This article was originally published on November 2014 as part of a UW Provost report on trends and issues in public higher education.
One UW Tacoma professor says online class makes her a better teacher
Meet in person | Start ungraded discussion | Set clear limits | Let students lead

—Christine Stevens
Associate Professor, Nursing & Healthcare Leadership, UW Tacoma
“Teaching online allows me to talk to each student personally every week,” says Christine Stevens, Associate Professor, Nursing & Healthcare Leadership at UW Tacoma. “I don’t get that in a big in-person class of 45 students. Some students are too shy to talk to me in person.”
Stevens teaches multiple online and hybrid classes that involve graded, online discussions. Students are required to respond to questions prepared by Stevens in a forum open to the full class. Stevens also emails each student individually. “I comment on what they’ve said in the forum,” says Stevens. “I point out that they’ve made a good connection to the research, or made a good point. If for any reason they’re having difficulty or need a push on their thinking, I don’t go into the discussion and point that out, I do it privately.”
In personal emails, Stevens may also address cultural and other issues. In her class Representations of Adolescents in Film (T HLTH 330) international students or students who have just immigrated to the U.S. may have difficulty interpreting specific cultural nuances of language of the films under discussion, which include Remember the Titans and Rebel Without a Cause. “They can get help with their questions without having to bring them up before the whole class,” says Stevens.
This kind of communication and review does “take a lot of time,” says Stevens. So does setting up online modules. She credits the staff at UW Tacoma, including Colleen Carmean, Assistant Chancellor for Instructional Technologies, and Darcy Janzen, E-Learning Support Manager, Academic Technologies, with providing the help she’s needed to be successful in her online and hybrid classes, which include Genetics, Genomics, and Nursing Practice (T NURS 345) and Promoting Health Through Social Marketing (T HLTH 320). “They understand technology and they love it, and they understand pedagogy and teaching outcomes,” says Stevens.
“In the online classes where I have students meet in person for the first class, students tend to feel more connected than in the classes that are completely online. There’s something about the visualness of seeing each other when we meet together that they can take with them,” says Stevens. “I ask my online students every quarter if they think I should continue to hold the first class face-to-face.
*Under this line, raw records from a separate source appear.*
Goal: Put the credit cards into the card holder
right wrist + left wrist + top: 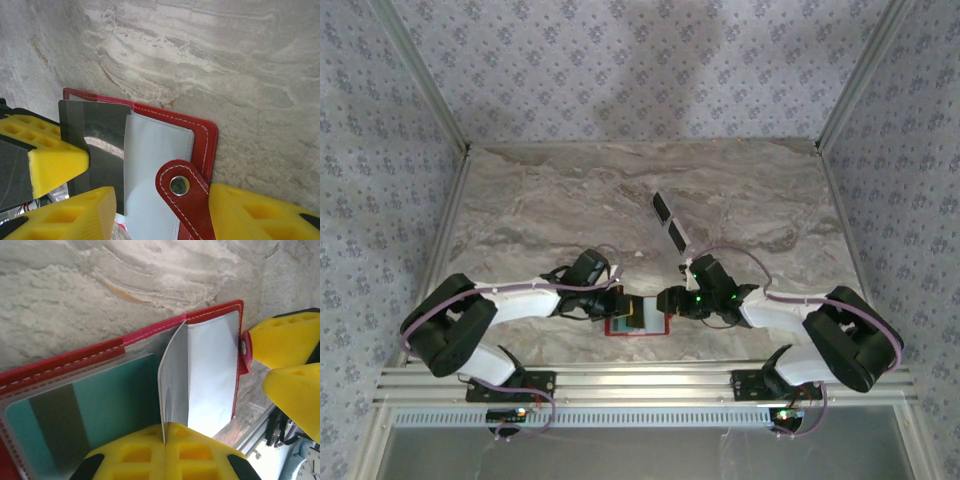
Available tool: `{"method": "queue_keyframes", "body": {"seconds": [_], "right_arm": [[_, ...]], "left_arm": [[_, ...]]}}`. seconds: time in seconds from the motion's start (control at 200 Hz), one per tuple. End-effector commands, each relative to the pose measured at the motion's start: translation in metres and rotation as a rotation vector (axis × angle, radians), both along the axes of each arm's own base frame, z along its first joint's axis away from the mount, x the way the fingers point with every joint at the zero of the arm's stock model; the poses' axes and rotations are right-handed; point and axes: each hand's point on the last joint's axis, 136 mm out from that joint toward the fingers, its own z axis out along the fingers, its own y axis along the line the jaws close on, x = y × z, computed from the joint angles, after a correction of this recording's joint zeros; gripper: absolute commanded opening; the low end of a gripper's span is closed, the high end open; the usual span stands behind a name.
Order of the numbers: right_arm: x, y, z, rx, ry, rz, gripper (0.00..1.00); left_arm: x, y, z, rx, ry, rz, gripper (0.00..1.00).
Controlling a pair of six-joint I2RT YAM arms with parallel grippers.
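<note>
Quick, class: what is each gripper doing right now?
Left gripper: shut on a pocket leaf of the card holder.
Right gripper: open, straddling the snap tab.

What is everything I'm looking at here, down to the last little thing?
table: one, grey-brown marble, under everything
walls: pale flowered paper, around the table
wallet: one, red, lying open at the table's near edge
snap tab: one, red with a metal stud, on the wallet's edge
teal card: one, inside a clear wallet pocket
dark cards: two, on the bare table beyond the wallet
arms: two, white and black, meeting at the wallet
left pincer: one, yellow, shut on a wallet pocket leaf
right pincer: one, yellow, open around the snap tab
</note>
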Motion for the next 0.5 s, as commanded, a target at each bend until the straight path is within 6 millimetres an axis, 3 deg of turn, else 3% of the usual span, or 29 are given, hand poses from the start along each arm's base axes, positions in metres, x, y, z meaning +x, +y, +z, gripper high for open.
{"method": "queue_keyframes", "body": {"seconds": [0.0, 0.495], "right_arm": [[-0.0158, -0.0052, -0.0155, -0.021, 0.081, 0.014, 0.57], [-0.0139, -0.0056, -0.0171, -0.030, 0.087, 0.012, 0.59]], "left_arm": [[-0.0097, 0.0039, -0.0145, 0.028, 0.038, -0.010, 0.02], [-0.0189, 0.0028, -0.0110, 0.008, 0.073, -0.046, 0.00]]}}
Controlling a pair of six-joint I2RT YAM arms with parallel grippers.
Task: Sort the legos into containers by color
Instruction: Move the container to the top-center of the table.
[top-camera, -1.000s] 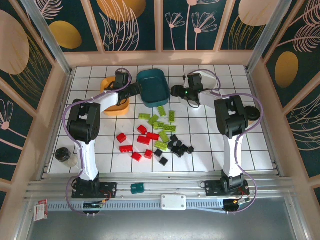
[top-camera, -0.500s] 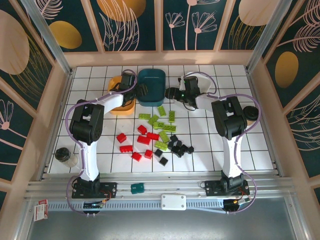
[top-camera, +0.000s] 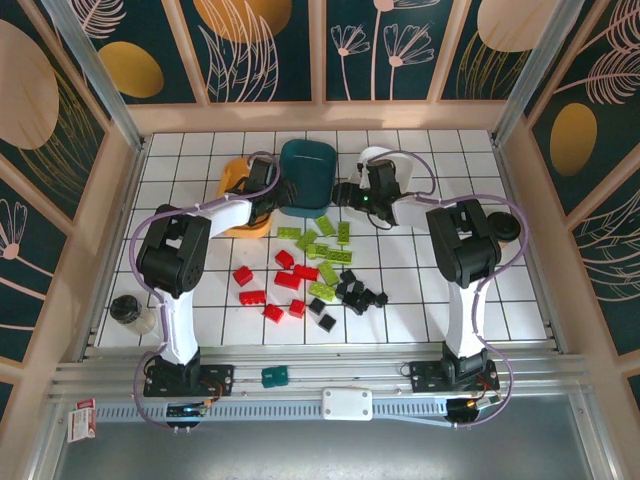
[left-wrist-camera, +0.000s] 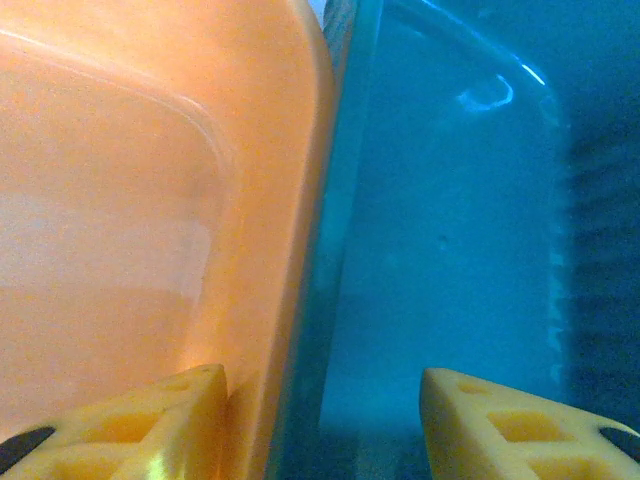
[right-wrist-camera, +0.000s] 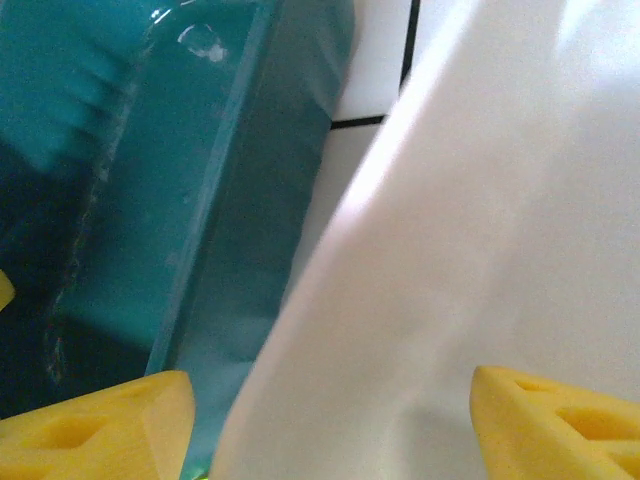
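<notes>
Legos: I am seeing the legos (top-camera: 305, 272) lying loose on the counter (top-camera: 520, 280) in the middle of the top view, and none is showing inside the teal tray (top-camera: 308, 170).
Colour spread: The green bricks (top-camera: 322, 223) are sitting uppermost, just below the teal tray. The red bricks (top-camera: 243, 275) are spreading to the lower left and the black bricks (top-camera: 355, 295) to the lower right.
Containers: The orange-yellow tray (top-camera: 232, 175), the teal tray and the white tray (top-camera: 375, 157) are standing in a row across the upper middle. In the left wrist view the orange wall (left-wrist-camera: 150, 200) is pressing against the teal one (left-wrist-camera: 450, 250).
Left hand: My left hand (top-camera: 283, 190) is straddling that shared edge with its fingers (left-wrist-camera: 150, 420) apart and nothing clamped between them.
Right hand: My right hand (top-camera: 342, 192) is hanging with fingers (right-wrist-camera: 560, 420) spread wide across the white tray's rim (right-wrist-camera: 500, 250), beside the teal wall (right-wrist-camera: 150, 150), and is gripping nothing.
Key relation: I am judging that the pile lies down-frame from both hands, toward the arm bases, with the green bricks nearest.
Nearer arm: I am reckoning the left arm is closer to the red bricks and the right arm to the black ones.
Long axis: The bricks are pointing at mixed angles, so I am expecting to turn the wrist for each pick.
</notes>
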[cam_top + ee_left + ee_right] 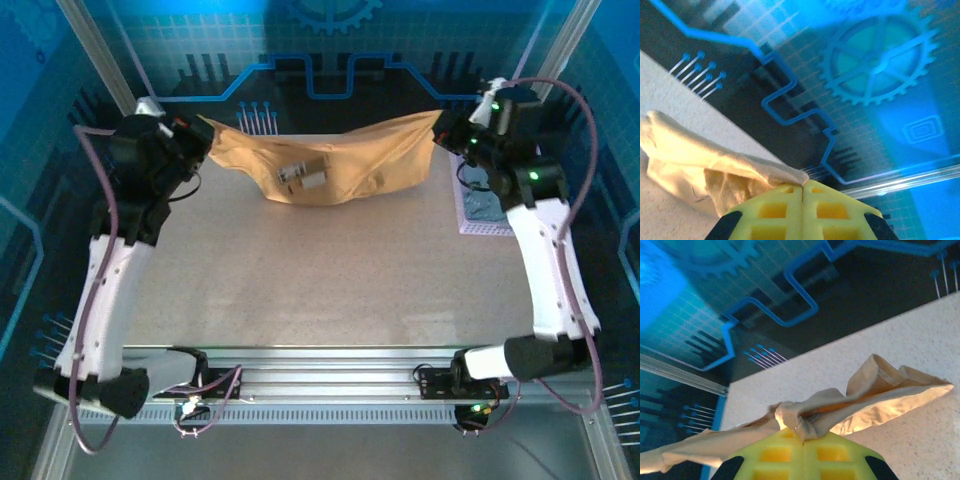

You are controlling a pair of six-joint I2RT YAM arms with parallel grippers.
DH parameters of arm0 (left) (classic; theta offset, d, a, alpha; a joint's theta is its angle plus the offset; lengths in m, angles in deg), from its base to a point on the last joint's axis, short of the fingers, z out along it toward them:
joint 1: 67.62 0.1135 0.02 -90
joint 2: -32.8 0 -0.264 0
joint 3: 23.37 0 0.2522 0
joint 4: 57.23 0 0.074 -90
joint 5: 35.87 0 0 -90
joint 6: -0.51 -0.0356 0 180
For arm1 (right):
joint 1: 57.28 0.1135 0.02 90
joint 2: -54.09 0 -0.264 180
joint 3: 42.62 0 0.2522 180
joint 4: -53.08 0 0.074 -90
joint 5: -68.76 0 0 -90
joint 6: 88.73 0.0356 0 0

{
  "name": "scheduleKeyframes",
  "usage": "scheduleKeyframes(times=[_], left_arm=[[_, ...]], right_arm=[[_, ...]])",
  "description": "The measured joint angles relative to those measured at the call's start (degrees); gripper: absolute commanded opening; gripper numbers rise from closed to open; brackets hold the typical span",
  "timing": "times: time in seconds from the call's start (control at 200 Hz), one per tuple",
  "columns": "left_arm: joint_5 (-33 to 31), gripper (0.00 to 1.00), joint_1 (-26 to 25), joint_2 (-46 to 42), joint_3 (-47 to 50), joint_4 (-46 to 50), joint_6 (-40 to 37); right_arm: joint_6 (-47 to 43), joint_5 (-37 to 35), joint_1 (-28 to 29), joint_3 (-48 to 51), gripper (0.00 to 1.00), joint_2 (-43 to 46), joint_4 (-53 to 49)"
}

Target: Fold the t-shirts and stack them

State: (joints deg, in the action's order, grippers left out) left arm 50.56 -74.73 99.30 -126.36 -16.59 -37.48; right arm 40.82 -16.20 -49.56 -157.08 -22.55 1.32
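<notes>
A tan t-shirt (335, 160) with a small white neck label hangs stretched between both grippers above the far part of the table. My left gripper (200, 135) is shut on its left edge; in the left wrist view the yellow fingers (785, 210) pinch a hem of the tan t-shirt (700, 160). My right gripper (445, 130) is shut on the right edge, and the right wrist view shows the tan t-shirt (865, 400) bunched at the yellow fingertips (830, 455). A pale grey-blue cloth (490, 208) lies in the basket at the right, behind the right arm.
A lavender mesh basket (468, 215) stands at the table's right edge, partly hidden by the right arm. The speckled table (330, 280) stretches bare from the shirt down to the metal rail (330, 365) at the near edge. A blue patterned wall stands behind.
</notes>
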Motion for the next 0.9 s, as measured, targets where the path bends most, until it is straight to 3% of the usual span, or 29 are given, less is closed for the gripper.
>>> scheduleKeyframes(times=[0.18, 0.355, 0.535, 0.77, 0.9], left_arm=[[-5.1, 0.0, 0.0, -8.0, -4.5, -0.4, -3.2], [-7.4, 0.0, 0.2, -3.3, -17.2, -1.3, -4.6], [-5.0, 0.0, 3.0, 11.3, -26.8, -2.8, -3.7], [6.9, 0.0, 10.1, 36.4, -39.2, -2.7, 0.7], [13.0, 0.0, 13.4, 44.4, -47.2, -2.9, 3.7]], right_arm=[[-0.4, 1.5, -2.1, 3.2, 0.0, 12.7, 2.2], [0.8, 3.7, -2.6, 1.4, 0.0, 13.4, 5.7], [3.3, 6.3, -2.9, -2.4, 0.0, 1.6, 9.2], [6.8, 11.2, -3.6, -12.3, 0.0, -19.6, 12.5], [8.5, 12.9, -4.2, -22.0, 0.0, -28.3, 13.2]])
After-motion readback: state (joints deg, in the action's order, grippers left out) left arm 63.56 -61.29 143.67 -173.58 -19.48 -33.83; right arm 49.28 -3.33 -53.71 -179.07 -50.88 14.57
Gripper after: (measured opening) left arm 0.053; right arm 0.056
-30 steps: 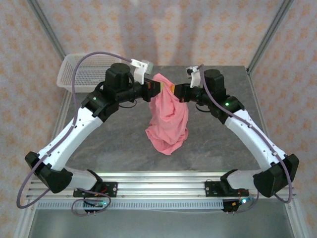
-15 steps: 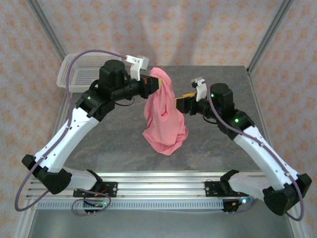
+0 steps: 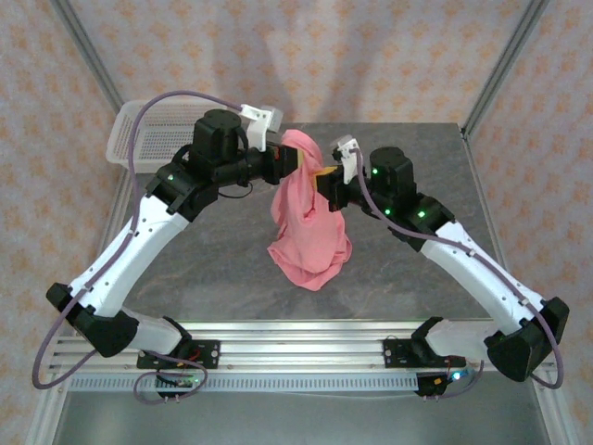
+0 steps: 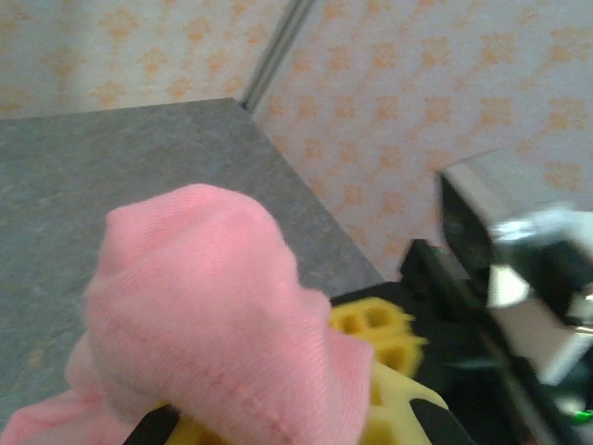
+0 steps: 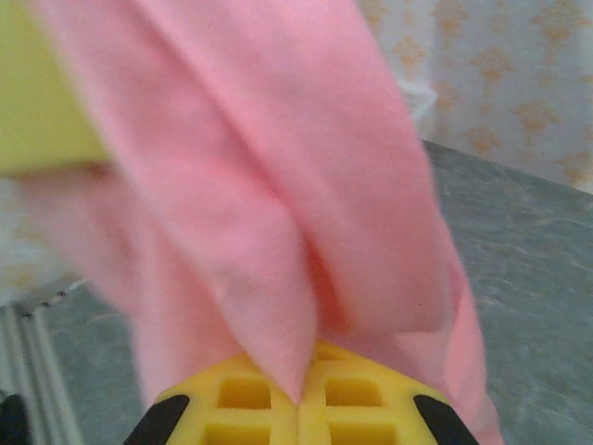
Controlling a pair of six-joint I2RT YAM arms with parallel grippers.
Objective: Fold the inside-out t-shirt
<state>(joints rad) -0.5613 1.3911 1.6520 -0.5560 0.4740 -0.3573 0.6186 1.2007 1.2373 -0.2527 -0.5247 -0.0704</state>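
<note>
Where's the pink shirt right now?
In the top view, the t-shirt hangs over the middle of the table, held up near its top by the left gripper and the right gripper.

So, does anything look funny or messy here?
Yes: the pink t-shirt hangs in a crumpled bunch over the table, pinched near its top by the left fingers and right fingers, not spread flat for folding.

My white left arm and right arm angle inward; my left gripper and right gripper almost meet, both clamped on the salmon-pink cotton t-shirt.
</note>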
The majority — 85–98 percent — say yes.”
The first assignment, where students introduce themselves, is ungraded. During the quarter, Stevens increases the grading requirements as students get used to the discussion format. “I have a clear grading rubric for points in online discussion,” says Stevens. “Students have to show evidence that they’ve considered the readings and that they’re thinking critically about them with the other students.”
“The students live online, so they feel very comfortable contacting you and talking to you, and that’s really thrilling. But I tell other faculty you have to make a rule about when you respond,” says Stevens. “I had one student who wrote me at 2 a.m. and then at 7:30 a.m. was calling my boss saying I was unresponsive. Well, at 2 a.m., I am unresponsive.” Stevens advises setting clear expectations. “Some faculty say, ‘If you send me a question on Canvas, it’s going to be 24 hours before I respond.’ Others say ‘Weekends are mine.’ The students don’t care what the rules are. They just need to know about them ahead of time. Otherwise, they assume you’re online all the time.”
“I think the ability to respond respectfully to people online or to lead an online discussion will be very important in my students’ work as nurse educators or health leaders,” says Stevens. So she has students in her master’s class Curriculum Development in Nursing and Health Education (T NURS 511) take turns leading the online class discussion. “It’s been very, very successful,” says Stevens. “Students take their online leadership very seriously. The questions they come up with are deep and detailed, because they’ve really spent time in the reading, which inspires a great conversation.”
This article was originally published on November 2014 as part of a UW Provost report on trends and issues in public higher education.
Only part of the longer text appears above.